● Your task
Apart from the pictures, every line below is to be set down exactly.

● Provided material
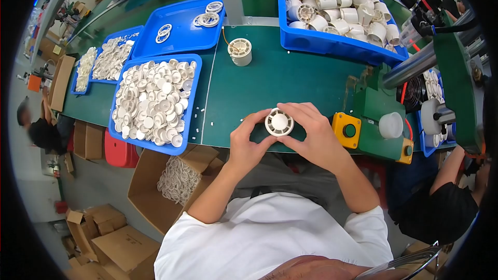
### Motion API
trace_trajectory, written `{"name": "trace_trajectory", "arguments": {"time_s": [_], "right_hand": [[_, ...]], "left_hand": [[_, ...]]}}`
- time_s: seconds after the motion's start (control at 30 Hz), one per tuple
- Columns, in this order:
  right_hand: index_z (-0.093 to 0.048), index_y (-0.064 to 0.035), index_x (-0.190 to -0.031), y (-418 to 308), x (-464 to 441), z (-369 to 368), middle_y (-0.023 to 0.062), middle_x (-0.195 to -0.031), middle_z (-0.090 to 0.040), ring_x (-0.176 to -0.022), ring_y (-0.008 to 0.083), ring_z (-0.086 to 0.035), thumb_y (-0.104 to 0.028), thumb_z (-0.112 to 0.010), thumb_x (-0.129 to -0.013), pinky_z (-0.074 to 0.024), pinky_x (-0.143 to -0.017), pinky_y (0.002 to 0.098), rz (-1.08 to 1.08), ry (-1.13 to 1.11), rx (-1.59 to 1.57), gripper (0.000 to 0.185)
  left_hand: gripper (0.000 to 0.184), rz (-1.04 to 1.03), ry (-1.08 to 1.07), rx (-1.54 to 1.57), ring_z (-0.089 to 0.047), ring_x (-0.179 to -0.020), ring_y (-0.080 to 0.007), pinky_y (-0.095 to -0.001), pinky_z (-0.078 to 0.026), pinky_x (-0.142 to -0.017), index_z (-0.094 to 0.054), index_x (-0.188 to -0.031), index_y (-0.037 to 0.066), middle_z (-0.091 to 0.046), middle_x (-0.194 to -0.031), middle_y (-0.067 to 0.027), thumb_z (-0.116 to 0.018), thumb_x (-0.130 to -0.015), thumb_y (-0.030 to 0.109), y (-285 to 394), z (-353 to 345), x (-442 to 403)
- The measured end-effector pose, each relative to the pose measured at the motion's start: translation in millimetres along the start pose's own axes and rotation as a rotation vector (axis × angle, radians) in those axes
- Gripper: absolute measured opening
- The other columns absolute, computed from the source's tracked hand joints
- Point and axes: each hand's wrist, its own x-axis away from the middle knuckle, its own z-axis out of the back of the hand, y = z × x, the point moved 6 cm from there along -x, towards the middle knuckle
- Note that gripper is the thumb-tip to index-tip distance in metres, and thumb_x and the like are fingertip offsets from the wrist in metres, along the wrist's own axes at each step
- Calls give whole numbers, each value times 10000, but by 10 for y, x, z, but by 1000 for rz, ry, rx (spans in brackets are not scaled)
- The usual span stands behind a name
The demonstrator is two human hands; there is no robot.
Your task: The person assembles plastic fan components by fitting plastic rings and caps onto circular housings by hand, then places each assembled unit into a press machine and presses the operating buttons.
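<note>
Between both hands, over the front edge of the green table, is a round white plastic part (279, 122) with a spoked rim and a smooth cap in its middle. My left hand (248, 140) grips its left side with thumb and fingers. On the right side my right hand (315, 134) pinches the rim the same way. Farther back stands a white slotted cylinder (240, 53) with a thin brown wire at its top. To the left, a blue tray (199, 67) is heaped with small white round caps (150, 103).
A blue bin (332, 47) of white cylinders stands at the back right. Right of my hands is a green press (376, 119) with a yellow button box (346, 130). Below left, an open carton (145, 192) holds white rings. Other people sit at both sides.
</note>
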Motion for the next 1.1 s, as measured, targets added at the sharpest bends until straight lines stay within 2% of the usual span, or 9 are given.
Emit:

● Answer space
### Motion API
trace_trajectory, written `{"name": "trace_trajectory", "arguments": {"time_s": [_], "right_hand": [[_, ...]], "left_hand": [[_, ...]]}}`
- time_s: seconds after the motion's start (control at 30 Hz), one per tuple
- Columns, in this order:
  right_hand: index_z (-0.093 to 0.048), index_y (-0.064 to 0.035), index_x (-0.190 to -0.031), y (-418 to 308), x (-464 to 441), z (-369 to 368), middle_y (-0.023 to 0.062), middle_x (-0.195 to -0.031), middle_z (-0.090 to 0.040), ring_x (-0.176 to -0.022), ring_y (-0.008 to 0.083), ring_z (-0.086 to 0.035), thumb_y (-0.104 to 0.028), thumb_z (-0.112 to 0.010), thumb_x (-0.129 to -0.013), pinky_z (-0.074 to 0.024), pinky_x (-0.143 to -0.017), pinky_y (0.002 to 0.098), rz (-1.08 to 1.08), ry (-1.13 to 1.11), rx (-1.59 to 1.57), gripper (0.000 to 0.185)
  left_hand: gripper (0.000 to 0.184), rz (-1.04 to 1.03), ry (-1.08 to 1.07), rx (-1.54 to 1.57), ring_z (-0.089 to 0.047), ring_x (-0.179 to -0.020), ring_y (-0.080 to 0.007), pinky_y (-0.095 to -0.001), pinky_z (-0.078 to 0.026), pinky_x (-0.142 to -0.017), index_z (-0.094 to 0.054), index_x (-0.188 to -0.031), index_y (-0.037 to 0.066), middle_z (-0.091 to 0.046), middle_x (-0.194 to -0.031), middle_y (-0.067 to 0.027), thumb_z (-0.116 to 0.018), thumb_x (-0.130 to -0.015), thumb_y (-0.030 to 0.109), y (-285 to 394), z (-353 to 345), x (-442 to 403)
- The measured end-effector pose, each relative to the pose measured at the motion's start: translation in millimetres along the start pose's own axes and rotation as a rotation vector (axis × angle, radians) in those axes
- Gripper: absolute measured opening
- The other columns absolute, computed from the source's tracked hand joints
- Point and axes: each hand's wrist, its own x-axis away from the middle knuckle, its own z-axis out of the back of the hand, y = z × x, the point moved 6 cm from there along -x, towards the middle knuckle
- Note that gripper is the thumb-tip to index-tip distance in metres, and thumb_x and the like are fingertip offsets from the wrist in metres, along the wrist's own axes at each step
- Calls give whole numbers, each value times 10000, but by 10 for y, x, z, but by 1000 for rz, ry, rx (spans in brackets are not scaled)
- The usual span stands behind a name
The demonstrator is two human hands; there is no robot.
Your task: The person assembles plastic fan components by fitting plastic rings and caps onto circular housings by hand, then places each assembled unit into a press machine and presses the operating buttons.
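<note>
Between both hands, over the front edge of the green table, is a round white plastic part (279, 122) with a spoked rim and a smooth cap in its middle. My left hand (248, 140) grips its left side with thumb and fingers. On the right side my right hand (315, 134) pinches the rim the same way. Farther back stands a white slotted cylinder (240, 53) with a thin brown wire at its top. To the left, a blue tray (199, 67) is heaped with small white round caps (150, 103).
A blue bin (332, 47) of white cylinders stands at the back right. Right of my hands is a green press (376, 119) with a yellow button box (346, 130). Below left, an open carton (145, 192) holds white rings. Other people sit at both sides.
</note>
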Motion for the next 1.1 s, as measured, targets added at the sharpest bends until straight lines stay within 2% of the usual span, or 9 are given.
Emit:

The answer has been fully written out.